Re: Intent To Split: netbase
Anthony Towns wrote:
> FHS discuss people: where should traceroute go? Tradition dictates
> /usr/sbin, the FHS seems to indicate /usr/bin would be more appropriate.
I think it should be in /usr/bin, certainly if it is setuid. So should ping,
and mount and umount. It is most annoying if you insert a floppy or cd-rom
as a user, read it through a well-known automount point such as /misc/cdrom,
and then cannot extract it anymore because:
/misc/cdrom is not in /etc/fstab and you are not root
- the error message that umount spits out on Linux when a non-root user
tries umount and the filesystem does not have the user attribute in
/etc/fstab, par force because /misc/cdrom was not listed at all.

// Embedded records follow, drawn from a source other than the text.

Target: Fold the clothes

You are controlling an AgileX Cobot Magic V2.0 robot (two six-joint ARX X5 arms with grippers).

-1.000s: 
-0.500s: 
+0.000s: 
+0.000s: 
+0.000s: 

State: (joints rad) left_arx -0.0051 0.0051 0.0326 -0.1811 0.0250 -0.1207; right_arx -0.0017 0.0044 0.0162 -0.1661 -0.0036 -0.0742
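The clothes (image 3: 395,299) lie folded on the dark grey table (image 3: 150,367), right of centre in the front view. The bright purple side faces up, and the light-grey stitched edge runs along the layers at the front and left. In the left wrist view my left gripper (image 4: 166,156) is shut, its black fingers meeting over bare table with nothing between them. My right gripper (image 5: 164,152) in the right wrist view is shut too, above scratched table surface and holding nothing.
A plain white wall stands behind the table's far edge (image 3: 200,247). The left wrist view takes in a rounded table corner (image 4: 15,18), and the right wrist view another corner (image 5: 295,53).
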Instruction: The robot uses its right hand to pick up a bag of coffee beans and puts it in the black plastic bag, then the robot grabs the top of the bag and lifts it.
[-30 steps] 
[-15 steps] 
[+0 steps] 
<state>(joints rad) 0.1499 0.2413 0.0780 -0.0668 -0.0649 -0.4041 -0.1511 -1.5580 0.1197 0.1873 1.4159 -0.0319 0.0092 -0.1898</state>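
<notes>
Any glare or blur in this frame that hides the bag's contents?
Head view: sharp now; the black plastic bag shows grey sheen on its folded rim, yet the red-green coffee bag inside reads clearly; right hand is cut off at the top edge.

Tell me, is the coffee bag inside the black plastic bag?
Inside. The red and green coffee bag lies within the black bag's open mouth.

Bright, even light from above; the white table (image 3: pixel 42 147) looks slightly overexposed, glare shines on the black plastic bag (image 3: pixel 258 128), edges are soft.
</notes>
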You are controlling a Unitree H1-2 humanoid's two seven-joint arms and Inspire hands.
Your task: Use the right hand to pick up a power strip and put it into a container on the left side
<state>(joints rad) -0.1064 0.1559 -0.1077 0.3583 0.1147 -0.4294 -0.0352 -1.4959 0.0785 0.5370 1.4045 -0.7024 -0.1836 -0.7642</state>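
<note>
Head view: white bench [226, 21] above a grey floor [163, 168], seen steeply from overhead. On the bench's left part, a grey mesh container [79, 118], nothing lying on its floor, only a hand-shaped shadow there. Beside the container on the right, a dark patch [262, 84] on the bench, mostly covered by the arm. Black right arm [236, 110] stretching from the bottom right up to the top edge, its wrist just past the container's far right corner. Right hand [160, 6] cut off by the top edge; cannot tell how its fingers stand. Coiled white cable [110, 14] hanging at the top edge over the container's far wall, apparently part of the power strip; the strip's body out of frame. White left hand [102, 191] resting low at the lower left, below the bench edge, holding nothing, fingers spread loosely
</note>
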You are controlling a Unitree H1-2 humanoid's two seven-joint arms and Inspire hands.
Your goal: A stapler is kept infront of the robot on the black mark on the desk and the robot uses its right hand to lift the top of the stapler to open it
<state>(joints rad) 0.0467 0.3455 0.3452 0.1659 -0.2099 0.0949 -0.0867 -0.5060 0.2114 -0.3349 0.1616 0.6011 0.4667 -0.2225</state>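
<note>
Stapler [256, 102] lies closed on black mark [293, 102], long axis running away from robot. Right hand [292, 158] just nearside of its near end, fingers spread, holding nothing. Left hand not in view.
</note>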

ifconfig is also necessary for users: A user types "telnet blahblah",
the system dials out, acquires an IP address, and then the user will want
to set the DISPLAY variable on the remote system. If that remote system
does not discover automatically, then ifconfig is one way to find out.
Many tasks that were traditionally "reserved for the administrator" are
no longer so, or not in all cases. If Linux (Unix) wants to make an impact
on end user systems, it has to cater for users which:
o know little about how to administrate a Linux system
o do not want to know
o pay $50 call-out charge for a system administrator
o pay $1 a minute for telephone support
Such a callout charge may be acceptable if you switch on the system and it
tells you the filesystem is corrupt, you should check it. But to extract
a CD-Rom ? Would you buy a washing machine where you need to call out an
electrician to switch it on ?
I know rebooting is a dirty word in the Linux and Unix community, but
anything that can with good probability be achieved by rebooting or
power-cycling the machine should not "require a system administrator".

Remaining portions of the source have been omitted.